A spirited DIY movie that blends road comedy, drama, romance and wistful memory, For Now is a welcome introduction to Australian filmmaker and actor Hannah Barlow who co-directs her debut feature with Kane Senes. Barlow and Senes basically play themselves as fraught millennials in Los Angeles pursing careers in the arts — she’s an actress; he’s a filmmaker. Kane plans to propose when the time is right but it rarely is once the couple embarks on a road trip up the California coast.
The movie opens with video footage of a family vacation.These happy images will continue to haunt the film, as we learn that Hannah’s parents died years ago in a car crash. The purpose of the road trip is to transport Hannah’s younger brother Connor (Connor Barlow), a dancer who just arrived from Australia, to an audition for the San Francisco Ballet. Hannah and Connor share a playful, often bittersweet bond represented by a stuffed animal that becomes increasingly symbolic as the action progresses. Also along for the ride is Hannah’s American pal Katherine, (Katherine Du Bois) who complicates things at every turn but who ends up being the most grounded of the foursome.
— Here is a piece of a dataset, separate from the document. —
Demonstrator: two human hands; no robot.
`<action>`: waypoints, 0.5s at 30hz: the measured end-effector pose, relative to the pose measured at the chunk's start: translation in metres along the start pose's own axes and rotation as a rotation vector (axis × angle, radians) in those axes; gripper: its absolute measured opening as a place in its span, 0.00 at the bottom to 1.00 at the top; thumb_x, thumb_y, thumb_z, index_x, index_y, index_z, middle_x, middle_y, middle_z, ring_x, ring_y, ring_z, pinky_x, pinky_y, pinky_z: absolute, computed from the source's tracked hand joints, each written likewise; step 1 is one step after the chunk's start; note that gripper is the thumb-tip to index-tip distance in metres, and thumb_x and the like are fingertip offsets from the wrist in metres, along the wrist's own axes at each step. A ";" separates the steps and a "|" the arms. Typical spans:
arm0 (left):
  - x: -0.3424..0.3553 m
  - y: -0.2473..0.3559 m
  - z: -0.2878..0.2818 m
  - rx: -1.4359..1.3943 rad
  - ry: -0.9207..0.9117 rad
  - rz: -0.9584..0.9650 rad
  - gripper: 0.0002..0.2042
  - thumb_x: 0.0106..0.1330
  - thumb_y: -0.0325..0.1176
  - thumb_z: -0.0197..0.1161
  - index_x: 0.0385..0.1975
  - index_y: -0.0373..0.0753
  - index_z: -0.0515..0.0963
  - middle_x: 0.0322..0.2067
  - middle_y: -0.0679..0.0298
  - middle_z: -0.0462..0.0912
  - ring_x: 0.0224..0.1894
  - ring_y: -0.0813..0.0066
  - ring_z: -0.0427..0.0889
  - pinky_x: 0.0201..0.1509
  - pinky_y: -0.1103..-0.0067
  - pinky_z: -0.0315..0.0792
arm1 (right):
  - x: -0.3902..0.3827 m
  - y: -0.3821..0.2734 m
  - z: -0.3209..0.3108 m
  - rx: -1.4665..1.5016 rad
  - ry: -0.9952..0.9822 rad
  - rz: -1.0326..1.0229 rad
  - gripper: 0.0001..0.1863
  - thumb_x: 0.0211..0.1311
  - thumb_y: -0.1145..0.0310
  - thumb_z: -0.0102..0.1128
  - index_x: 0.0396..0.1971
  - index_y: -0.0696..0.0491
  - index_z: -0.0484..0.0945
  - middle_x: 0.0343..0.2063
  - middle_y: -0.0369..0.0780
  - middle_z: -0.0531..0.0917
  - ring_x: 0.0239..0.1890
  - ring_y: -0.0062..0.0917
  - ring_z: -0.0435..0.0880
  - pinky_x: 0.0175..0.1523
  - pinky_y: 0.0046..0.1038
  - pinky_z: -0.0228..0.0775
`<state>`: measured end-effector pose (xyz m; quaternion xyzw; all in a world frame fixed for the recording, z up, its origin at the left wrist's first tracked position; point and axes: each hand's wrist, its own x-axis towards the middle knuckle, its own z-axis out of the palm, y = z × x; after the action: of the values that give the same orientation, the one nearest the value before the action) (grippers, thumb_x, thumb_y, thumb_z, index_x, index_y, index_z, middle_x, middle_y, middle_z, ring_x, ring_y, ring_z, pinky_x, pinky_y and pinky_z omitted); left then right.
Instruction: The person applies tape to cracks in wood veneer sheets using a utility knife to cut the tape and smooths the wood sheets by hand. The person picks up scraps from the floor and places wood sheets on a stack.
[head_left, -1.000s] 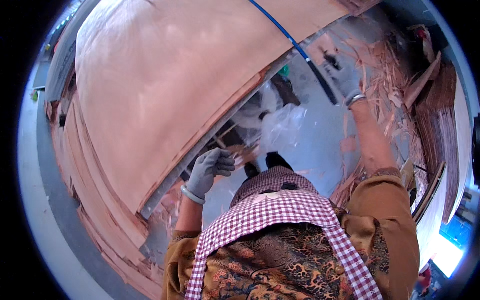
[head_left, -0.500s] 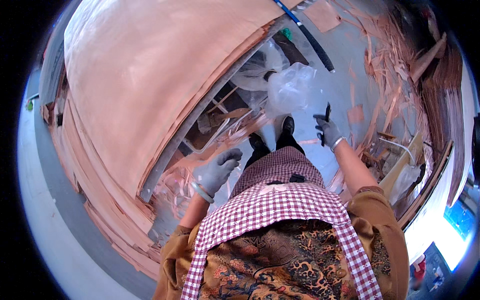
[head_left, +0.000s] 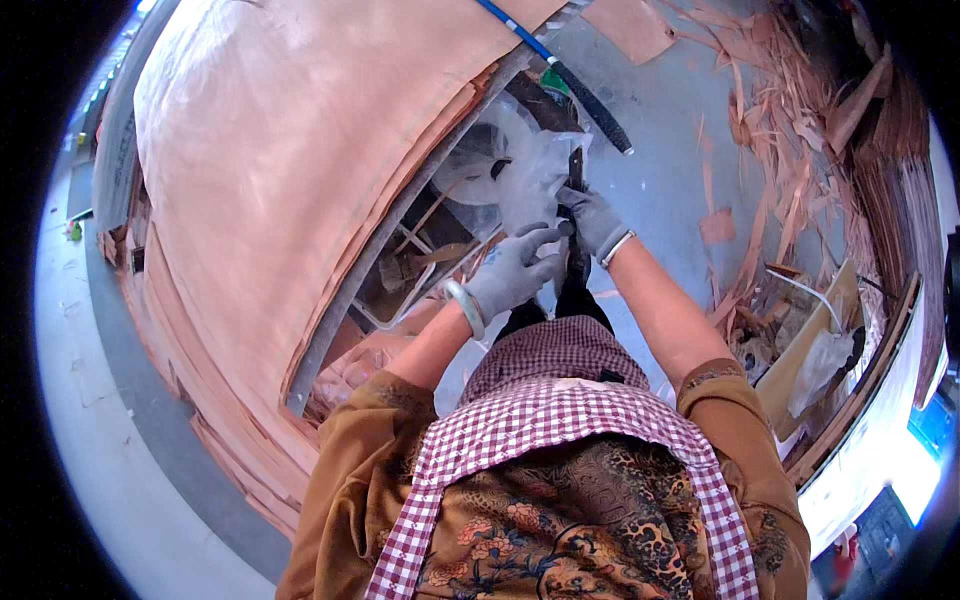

Hannah and Connor are given to telling grisly tales of their parents’ demise which is countered by the effective use of the home video which grows more poignant as the story unfolds. For Now credibly examines the sibling relationship, as Hannah longs to have her brother nearby but he’s not so sure. The impending audition becomes both an end point and new start.
The cast is charismatic enough to make these millennials likable even when they are not, and to compensate when the plot begins to drag. This is especially true when the friends get high and, in true stoner fashion, are more amusing to themselves and each other than to the audience. But there are moments of quiet power such as Connor rehearsing his dance alone in the woods, his writhing body reflected in a pond.
The original pop score is an effective soundtrack, and the scenery of Northern California is beautifully captured. Shot on a bare-bones budget over the course of seven days, the film’s loose, improvised style has its pitfalls but mostly it works, thanks to the engaging cast.